Perché nei film Marvel l’apparato visuale, pur tra risibili haters del web, è impressionante e mirabolante, nonché probabilmente fondante: fondendo insieme l’epos di George Lucas e il Dune di Lynch, Quantumania inventa un mondo e immerge i suoi eroi provenienti dai film che rileggevano l’heist-movie (i primi due Ant-Man), eppure non gli basta, perché prende i poli contrapposti attorno a cui ruota la storia (l’eroe e il suo contrario) e reimmagina il socialismo ai tempi dei Marvel Studios.
Di paragone in paragone, di eresia in eresia: “lottare significa esistere, rassegnarsi è come morire!”, diceva qualcuno ne Lo Scopone Scientifico di Comencini dove un immortale Mimmo Carotenuto spiegava il marxismo al bar la domenica pomeriggio.

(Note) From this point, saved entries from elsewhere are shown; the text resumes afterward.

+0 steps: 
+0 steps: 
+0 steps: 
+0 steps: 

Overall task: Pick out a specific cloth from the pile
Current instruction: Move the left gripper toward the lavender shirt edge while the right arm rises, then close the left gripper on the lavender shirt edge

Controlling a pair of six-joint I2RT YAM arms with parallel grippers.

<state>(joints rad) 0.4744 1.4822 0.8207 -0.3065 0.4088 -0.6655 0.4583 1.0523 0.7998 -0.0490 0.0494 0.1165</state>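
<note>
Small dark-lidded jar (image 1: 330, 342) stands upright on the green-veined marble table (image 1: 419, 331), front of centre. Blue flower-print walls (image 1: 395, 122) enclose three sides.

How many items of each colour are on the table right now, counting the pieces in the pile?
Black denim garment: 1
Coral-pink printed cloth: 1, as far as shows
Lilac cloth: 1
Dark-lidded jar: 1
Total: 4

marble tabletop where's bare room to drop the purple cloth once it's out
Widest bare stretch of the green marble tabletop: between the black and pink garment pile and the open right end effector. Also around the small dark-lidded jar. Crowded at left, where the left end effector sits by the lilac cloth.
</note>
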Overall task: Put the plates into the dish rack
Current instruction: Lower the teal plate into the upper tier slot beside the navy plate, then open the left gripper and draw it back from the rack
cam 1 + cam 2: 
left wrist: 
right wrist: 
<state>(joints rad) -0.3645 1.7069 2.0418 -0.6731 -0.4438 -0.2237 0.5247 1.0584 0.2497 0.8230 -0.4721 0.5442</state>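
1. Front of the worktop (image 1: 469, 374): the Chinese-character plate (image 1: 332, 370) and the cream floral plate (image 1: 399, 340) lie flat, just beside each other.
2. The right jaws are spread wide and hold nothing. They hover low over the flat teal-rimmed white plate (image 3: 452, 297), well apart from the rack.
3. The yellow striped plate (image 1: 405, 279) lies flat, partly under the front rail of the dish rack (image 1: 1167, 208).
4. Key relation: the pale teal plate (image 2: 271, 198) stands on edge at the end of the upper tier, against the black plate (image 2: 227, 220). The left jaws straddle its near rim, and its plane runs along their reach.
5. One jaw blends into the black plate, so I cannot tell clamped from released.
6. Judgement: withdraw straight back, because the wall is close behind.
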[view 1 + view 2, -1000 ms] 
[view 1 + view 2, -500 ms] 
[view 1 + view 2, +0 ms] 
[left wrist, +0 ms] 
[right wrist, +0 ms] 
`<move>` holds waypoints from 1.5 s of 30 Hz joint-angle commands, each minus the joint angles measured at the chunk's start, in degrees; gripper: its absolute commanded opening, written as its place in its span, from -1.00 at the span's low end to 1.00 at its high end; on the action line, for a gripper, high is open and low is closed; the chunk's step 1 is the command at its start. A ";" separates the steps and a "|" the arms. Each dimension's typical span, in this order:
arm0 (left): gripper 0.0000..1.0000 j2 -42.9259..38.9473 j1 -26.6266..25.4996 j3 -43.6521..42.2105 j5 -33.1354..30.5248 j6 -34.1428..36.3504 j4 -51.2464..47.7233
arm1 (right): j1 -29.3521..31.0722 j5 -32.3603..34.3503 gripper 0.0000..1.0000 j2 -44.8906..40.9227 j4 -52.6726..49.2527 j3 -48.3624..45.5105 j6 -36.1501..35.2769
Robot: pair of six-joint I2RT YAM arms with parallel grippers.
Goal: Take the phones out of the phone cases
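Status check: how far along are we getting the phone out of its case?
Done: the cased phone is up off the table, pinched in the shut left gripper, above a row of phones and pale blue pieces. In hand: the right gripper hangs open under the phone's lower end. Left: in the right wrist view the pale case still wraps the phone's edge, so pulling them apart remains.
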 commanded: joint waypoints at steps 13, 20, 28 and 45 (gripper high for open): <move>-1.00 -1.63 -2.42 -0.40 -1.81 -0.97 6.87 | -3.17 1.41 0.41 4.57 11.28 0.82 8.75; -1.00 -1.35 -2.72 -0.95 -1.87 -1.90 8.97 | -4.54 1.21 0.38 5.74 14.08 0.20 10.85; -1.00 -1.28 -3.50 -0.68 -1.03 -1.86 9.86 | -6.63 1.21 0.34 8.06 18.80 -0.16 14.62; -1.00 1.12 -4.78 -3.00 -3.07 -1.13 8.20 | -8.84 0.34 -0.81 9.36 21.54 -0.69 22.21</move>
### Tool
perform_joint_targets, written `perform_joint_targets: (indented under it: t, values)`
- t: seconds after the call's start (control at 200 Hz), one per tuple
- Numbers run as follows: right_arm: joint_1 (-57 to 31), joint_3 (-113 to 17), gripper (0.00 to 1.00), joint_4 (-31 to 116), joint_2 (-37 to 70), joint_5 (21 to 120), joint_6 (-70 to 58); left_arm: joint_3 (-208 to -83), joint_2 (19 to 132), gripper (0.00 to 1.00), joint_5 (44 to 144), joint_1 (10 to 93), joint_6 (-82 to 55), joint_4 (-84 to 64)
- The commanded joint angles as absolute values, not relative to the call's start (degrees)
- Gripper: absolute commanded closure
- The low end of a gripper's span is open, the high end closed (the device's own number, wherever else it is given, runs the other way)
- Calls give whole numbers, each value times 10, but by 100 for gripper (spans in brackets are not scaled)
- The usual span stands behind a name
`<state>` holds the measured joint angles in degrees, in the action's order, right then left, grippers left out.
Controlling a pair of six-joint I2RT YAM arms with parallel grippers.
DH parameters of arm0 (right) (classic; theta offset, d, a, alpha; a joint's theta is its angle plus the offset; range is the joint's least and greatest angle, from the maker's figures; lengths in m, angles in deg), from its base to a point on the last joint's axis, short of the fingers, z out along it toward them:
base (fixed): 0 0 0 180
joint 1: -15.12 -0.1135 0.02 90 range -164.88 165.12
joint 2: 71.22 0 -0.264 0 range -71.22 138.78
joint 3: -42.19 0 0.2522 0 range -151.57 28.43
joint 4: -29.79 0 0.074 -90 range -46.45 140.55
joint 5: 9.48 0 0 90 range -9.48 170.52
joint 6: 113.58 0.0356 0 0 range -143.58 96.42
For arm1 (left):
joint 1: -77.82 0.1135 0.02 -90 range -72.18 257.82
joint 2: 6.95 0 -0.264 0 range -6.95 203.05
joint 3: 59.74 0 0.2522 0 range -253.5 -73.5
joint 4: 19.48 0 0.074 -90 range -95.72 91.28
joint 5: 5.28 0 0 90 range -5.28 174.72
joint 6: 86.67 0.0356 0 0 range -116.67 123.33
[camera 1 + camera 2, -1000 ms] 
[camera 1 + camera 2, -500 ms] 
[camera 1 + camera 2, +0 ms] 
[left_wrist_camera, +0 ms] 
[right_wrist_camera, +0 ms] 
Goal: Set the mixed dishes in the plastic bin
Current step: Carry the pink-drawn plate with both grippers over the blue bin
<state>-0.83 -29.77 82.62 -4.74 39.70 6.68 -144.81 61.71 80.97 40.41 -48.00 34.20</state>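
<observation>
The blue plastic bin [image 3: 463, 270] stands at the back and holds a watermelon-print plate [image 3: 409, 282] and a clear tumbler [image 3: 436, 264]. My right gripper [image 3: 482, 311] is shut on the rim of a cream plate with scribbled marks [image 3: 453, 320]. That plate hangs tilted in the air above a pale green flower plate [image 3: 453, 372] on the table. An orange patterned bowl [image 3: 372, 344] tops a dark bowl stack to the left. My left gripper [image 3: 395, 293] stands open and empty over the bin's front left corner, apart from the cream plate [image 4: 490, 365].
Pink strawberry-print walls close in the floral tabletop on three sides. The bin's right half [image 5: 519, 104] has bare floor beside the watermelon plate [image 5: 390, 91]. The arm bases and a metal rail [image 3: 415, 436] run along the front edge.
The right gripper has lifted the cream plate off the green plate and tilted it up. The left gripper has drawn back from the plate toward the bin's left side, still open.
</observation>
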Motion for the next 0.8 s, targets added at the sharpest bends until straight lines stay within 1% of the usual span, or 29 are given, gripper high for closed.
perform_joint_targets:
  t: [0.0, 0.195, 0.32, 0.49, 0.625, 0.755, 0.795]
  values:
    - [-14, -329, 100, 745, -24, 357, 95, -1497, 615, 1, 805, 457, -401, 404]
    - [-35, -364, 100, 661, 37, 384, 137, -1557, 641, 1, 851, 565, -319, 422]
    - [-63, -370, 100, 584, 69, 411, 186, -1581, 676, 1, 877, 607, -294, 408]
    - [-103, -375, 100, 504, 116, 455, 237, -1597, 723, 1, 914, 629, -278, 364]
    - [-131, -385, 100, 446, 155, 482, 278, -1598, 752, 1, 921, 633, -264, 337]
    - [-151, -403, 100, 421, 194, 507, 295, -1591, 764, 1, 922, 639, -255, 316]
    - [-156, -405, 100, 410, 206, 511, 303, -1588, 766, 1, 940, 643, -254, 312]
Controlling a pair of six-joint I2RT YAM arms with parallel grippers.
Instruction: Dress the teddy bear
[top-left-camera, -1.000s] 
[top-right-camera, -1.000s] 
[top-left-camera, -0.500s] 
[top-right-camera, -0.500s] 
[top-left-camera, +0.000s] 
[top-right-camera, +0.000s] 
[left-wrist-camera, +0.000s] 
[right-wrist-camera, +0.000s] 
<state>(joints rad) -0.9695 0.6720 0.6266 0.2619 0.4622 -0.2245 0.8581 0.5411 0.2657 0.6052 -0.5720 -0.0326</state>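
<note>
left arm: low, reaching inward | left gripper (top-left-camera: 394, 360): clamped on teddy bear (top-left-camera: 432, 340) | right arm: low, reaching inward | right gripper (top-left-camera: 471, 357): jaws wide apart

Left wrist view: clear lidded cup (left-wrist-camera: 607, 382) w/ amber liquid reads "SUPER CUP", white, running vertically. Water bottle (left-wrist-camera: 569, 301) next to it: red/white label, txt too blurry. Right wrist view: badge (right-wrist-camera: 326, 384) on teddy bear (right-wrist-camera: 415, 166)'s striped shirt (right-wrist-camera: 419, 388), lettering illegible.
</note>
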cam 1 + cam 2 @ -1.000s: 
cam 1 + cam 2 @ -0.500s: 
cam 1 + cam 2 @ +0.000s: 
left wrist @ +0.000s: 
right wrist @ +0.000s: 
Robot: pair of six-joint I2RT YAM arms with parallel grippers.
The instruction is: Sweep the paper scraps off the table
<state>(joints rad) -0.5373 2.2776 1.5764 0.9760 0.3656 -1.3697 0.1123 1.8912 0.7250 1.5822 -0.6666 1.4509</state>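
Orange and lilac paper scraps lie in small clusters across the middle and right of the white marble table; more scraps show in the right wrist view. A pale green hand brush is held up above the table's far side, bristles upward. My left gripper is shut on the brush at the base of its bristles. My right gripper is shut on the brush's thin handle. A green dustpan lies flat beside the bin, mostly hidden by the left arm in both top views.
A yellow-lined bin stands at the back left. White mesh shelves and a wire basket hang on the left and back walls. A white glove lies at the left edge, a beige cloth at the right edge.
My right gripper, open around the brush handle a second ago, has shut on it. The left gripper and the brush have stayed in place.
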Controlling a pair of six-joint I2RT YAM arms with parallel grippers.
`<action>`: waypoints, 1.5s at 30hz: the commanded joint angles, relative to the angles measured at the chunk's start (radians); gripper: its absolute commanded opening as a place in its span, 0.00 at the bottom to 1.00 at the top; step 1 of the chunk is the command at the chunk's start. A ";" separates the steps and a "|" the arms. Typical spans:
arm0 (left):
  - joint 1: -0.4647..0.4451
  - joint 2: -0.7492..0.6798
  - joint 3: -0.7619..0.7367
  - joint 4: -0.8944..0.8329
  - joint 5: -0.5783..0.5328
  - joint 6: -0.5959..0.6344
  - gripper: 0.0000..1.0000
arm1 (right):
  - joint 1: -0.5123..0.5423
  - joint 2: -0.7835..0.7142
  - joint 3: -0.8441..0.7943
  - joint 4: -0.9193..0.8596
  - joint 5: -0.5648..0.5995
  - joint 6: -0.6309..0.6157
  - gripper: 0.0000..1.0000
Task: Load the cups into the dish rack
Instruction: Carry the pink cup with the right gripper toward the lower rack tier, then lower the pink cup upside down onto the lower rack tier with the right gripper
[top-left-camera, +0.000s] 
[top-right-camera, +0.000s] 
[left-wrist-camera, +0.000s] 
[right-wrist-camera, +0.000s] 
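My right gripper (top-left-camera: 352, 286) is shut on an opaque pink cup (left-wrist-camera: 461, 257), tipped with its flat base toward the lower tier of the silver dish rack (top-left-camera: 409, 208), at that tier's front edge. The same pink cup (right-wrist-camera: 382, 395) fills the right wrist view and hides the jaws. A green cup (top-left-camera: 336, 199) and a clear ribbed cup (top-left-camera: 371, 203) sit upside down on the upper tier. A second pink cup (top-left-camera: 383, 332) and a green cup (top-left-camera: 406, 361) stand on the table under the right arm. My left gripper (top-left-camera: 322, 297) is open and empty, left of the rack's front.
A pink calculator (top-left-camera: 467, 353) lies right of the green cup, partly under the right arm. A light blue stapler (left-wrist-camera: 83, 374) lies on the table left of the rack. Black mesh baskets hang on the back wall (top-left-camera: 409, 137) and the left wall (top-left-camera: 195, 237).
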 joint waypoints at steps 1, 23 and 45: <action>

E allora Reed mette in piedi una lotta di classe, una rivoluzione che ha i margini sfocati in un movimento che persegue l’emancipazione delle classi lavoratrici in una nuova struttura economica della società (tecnocratica). Certo, il discorso non è immediato ma mediato: perché nel film non è questo il punto, perché la narrazione corre per oltre due ore e non riesce sempre a mantenersi centrata senza sbrindellarsi qua e là, perché c’è un inizio e c’è una (non)fine e l’avventura di Ant-Man ha un obiettivo ancor prima di cominciare.
Ma è puro spettacolo, che perdipiù ha definitivamente traslato il meccanismo seriale dal piccolo al grande schermo, inventando un modo per fidelizzare un pubblico enorme e magari rinverdire i fasti del romanzo d’appendice, quando l’attesa per la prossima puntata era spasmodica.
Quantumania non vuole somigliare a niente e nessuno, e nella sua foga dimentica volontariamente di seguire pedissequamente la lezione di Endgame (uno dei film Marvel più celebrati da pubblico e critica) e invece calca la mano sulle sue caratteristiche più pregnanti e personali, come ha fatto Wakanda Forever, ma anche a suo tempo James Gunn con i suoi Guardiani Della Galassia, e anche Sam Raimi in Doctor Strange Nel Multiverso Della Follia.
Che vuol dire sfruttare i supereroi per raccontare la società di ieri e di oggi ad un pubblico asfissiato da Tik-Tok, inventare nuovi scenari, correre su nuovi sentieri senza dimenticare i vecchi, insomma fare quello che il cinema ha sempre fatto: costruire o immaginare il futuro a misura d’uomo.